Ma, ed è il punto centrale, proprio a settentrione della contestata striscia, dunque sotto piena sovranità libica, gli scienziati scoprirono altri ricchi giacimenti del prezioso metallo radioattivo. Un tesoro inaspettato ma il rais non ebbe il tempo di sfruttarlo. Come confermava nel fatidico 2011 il sito “Nti” dell’organizzazione internazionale “Nuclear threat initiative”, molto autorevole nel settore degli studi geopolitici e della sicurezza globale e il cui board è composto da esperti internazionali. “Al momento, non vi sono prove dell’esistenza, in Libia, di impianti per l’estrazione, la lavorazione e la conversione di uranio, nonché di impianti di trasformazione del combustibile o siti di riprocessamento.
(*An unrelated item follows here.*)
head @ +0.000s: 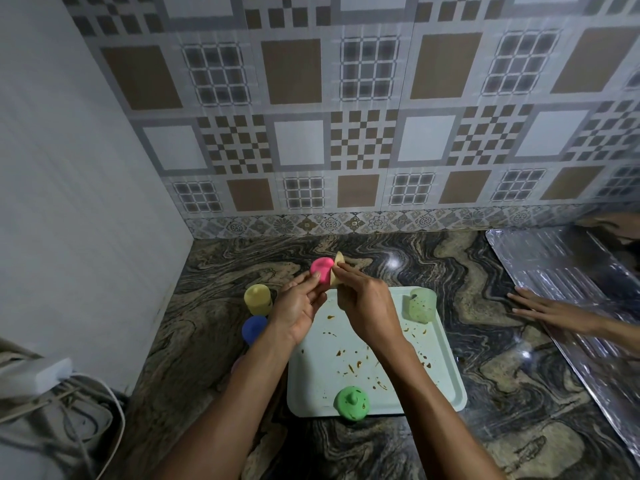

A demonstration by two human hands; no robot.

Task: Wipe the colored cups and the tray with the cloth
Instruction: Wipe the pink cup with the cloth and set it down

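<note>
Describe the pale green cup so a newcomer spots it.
Start at the tray on the marbled counter. At its far right corner stands the pale green cup, translucent-looking and speckled brown. The other green cup, at the near edge, is bright and opaque.

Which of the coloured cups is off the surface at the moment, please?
The pink cup: the left hand holds it up against the cloth, while the yellow cup, blue cup and green cup stand on counter or tray.

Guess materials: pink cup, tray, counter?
Pink cup: matte, opaque, evenly coloured, no glare; probably plastic or silicone. Tray: pale mint, smooth with soft sheen and rounded raised rim; likely plastic, possibly enamelled metal. Counter: polished stone, granite-like; swirled veins and sharp light reflections.
</note>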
Se la Libia dovesse intraprendere in futuro attività di estrazione di uranio, questa riguarderebbe probabilmente i bacini di Murzuk, di Sarir Tibisti e di Kufra”.
Un’occasione troppo ghiotta per la vorace industria nucleare francese, da tempo in difficoltà con i tradizionali fornitori africani (Niger in primis) ormai stufi delle esose e disuguali condizioni fissate decenni addietro da Parigi. Da qui, al netto dei doppi o tripli giochi francesi tra le diverse fazioni libiche, i pesanti investimenti economici, la ripresa – come riportato nella relazione del Centro alti studi per la Difesa e Centro militare di studi strategici “Influenza geopolitica della Libia nel bacino del Mediterraneo” – molto felpata ma efficace delle ricerche minerarie nel sud del Paese. Tra Murzuk e Cufra. L’eredità radioattiva di Sarkozy che Macron ha raccolto e che ora, alla luce della crisi energetica, vuole ottimizzare al più presto.